***** Provided records *****

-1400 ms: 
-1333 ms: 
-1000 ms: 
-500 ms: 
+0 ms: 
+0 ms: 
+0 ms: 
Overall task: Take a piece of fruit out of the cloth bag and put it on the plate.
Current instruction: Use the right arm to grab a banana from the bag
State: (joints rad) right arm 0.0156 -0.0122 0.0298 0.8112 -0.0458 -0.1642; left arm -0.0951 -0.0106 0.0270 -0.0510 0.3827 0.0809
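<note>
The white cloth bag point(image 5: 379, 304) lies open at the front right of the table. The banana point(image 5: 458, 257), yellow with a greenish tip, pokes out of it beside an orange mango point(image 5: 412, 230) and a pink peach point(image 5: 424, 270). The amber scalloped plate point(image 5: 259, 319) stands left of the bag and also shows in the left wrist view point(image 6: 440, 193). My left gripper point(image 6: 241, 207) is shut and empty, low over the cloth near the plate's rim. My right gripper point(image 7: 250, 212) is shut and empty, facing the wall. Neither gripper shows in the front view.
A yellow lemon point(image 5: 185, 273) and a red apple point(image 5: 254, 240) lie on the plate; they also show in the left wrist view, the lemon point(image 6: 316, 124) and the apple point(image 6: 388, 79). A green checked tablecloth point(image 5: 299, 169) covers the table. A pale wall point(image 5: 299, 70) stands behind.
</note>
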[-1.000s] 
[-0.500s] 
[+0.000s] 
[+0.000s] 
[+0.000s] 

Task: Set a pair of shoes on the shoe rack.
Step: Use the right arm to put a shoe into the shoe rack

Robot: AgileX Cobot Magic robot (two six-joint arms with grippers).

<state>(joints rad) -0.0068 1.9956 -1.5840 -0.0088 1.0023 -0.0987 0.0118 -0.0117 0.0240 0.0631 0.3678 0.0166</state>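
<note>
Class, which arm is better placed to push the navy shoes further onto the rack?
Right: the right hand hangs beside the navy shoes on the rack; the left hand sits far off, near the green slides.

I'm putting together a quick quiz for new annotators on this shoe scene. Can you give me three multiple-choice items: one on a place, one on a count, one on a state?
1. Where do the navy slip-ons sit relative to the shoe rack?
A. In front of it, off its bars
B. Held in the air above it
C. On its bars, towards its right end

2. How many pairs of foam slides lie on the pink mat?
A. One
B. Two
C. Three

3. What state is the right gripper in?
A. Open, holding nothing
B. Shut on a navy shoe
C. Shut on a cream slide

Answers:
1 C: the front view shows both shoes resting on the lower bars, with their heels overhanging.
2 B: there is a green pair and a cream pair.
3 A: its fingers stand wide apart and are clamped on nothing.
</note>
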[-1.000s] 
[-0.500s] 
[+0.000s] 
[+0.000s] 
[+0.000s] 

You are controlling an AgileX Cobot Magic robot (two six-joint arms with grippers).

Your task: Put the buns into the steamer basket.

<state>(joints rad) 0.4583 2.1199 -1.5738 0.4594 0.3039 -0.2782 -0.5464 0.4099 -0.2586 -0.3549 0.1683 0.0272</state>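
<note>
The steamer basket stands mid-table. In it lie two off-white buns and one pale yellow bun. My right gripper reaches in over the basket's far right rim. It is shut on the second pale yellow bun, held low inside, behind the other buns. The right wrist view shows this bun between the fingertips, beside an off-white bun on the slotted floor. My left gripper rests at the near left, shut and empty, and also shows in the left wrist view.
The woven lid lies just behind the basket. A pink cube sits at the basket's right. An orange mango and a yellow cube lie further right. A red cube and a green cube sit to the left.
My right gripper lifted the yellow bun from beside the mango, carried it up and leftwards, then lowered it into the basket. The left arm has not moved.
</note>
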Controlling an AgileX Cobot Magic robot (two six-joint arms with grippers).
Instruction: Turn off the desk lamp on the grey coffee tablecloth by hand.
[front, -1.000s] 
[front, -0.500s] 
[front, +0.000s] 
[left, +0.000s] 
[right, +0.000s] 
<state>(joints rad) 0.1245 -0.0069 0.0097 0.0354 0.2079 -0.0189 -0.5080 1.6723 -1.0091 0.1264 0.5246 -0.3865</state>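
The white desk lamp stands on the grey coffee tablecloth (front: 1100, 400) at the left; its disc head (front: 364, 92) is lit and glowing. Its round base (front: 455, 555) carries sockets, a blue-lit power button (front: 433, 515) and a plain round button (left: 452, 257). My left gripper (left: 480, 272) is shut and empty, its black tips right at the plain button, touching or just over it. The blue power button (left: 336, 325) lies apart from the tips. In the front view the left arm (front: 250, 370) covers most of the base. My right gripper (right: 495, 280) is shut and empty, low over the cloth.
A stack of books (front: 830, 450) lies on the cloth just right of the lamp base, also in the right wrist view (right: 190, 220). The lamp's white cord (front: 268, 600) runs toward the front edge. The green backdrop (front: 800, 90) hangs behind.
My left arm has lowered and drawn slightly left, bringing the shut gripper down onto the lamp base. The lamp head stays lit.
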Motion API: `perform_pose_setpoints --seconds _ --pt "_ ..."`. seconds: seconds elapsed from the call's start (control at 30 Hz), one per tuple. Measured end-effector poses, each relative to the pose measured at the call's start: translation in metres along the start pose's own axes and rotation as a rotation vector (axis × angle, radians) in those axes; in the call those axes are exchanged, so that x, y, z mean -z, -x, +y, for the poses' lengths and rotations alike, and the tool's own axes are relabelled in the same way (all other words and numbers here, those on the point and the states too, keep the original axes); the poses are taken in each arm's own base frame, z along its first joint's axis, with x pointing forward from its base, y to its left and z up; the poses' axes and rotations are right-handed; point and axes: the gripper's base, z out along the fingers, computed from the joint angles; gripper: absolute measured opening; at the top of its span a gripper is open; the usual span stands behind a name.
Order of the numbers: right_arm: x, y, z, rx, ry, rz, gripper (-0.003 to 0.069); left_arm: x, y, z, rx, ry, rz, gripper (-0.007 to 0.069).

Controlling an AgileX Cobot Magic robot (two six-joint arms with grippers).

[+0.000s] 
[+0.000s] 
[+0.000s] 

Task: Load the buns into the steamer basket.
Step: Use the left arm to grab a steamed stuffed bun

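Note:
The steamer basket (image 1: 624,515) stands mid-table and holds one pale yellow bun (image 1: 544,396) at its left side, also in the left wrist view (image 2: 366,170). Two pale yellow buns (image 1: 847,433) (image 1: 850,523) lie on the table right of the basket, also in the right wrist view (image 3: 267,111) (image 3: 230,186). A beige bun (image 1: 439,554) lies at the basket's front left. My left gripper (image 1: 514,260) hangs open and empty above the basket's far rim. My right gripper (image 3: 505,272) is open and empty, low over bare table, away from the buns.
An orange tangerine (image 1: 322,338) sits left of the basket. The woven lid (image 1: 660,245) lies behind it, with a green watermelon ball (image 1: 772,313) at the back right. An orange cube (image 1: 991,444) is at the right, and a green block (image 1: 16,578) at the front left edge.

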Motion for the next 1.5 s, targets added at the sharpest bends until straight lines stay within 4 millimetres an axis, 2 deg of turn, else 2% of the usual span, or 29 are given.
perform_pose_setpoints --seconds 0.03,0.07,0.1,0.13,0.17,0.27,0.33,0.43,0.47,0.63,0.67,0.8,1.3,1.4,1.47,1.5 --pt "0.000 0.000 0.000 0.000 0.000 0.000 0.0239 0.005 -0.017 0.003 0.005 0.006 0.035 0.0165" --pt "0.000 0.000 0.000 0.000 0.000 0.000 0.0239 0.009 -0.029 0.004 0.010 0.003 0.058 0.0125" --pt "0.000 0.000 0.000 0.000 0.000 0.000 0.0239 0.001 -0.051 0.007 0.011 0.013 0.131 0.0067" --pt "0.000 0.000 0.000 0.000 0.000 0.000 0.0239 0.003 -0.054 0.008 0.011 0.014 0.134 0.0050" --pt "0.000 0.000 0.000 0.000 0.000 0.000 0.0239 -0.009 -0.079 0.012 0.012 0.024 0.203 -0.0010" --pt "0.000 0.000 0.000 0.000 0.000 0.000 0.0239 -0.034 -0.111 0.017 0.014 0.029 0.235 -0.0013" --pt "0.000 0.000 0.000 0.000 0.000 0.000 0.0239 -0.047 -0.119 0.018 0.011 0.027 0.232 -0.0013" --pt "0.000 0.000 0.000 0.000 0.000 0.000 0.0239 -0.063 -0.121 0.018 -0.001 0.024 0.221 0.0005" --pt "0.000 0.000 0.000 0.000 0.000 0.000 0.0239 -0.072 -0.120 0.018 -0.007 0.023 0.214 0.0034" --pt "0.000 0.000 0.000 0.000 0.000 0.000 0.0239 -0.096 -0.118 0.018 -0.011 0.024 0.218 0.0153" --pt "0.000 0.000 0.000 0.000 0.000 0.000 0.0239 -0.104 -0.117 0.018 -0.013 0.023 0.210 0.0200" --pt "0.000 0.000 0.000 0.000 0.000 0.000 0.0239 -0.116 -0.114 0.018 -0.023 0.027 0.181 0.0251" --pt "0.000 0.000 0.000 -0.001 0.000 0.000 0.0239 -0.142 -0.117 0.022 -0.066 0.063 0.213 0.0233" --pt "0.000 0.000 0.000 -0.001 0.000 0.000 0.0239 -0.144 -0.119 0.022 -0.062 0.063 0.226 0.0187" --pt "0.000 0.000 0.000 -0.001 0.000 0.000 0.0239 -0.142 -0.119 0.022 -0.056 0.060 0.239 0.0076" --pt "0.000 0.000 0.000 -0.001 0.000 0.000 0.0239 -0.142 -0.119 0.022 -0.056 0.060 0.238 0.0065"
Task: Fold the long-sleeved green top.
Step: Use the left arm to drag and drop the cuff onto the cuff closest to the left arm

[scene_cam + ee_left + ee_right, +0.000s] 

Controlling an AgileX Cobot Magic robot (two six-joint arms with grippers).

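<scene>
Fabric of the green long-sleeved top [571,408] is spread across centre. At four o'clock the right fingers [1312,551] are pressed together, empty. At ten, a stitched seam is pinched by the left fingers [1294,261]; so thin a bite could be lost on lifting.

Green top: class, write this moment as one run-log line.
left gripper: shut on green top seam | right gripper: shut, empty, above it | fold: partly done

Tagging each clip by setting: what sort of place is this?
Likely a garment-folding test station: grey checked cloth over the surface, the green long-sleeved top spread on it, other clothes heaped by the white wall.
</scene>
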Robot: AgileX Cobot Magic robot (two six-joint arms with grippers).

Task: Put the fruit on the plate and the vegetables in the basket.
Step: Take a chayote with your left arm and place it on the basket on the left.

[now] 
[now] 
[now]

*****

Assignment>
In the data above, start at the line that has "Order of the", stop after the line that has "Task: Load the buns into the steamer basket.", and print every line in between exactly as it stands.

Solution to this problem>
Order of the numbers: right_arm: x, y, z, rx, ry, rz, gripper (-0.003 to 0.069); left_arm: x, y, z, rx, ry, rz, gripper (-0.007 to 0.069).

Controlling an AgileX Cobot Magic robot (two six-joint arms with grippers).

[+0.000s] 
[+0.000s] 
[+0.000s] 

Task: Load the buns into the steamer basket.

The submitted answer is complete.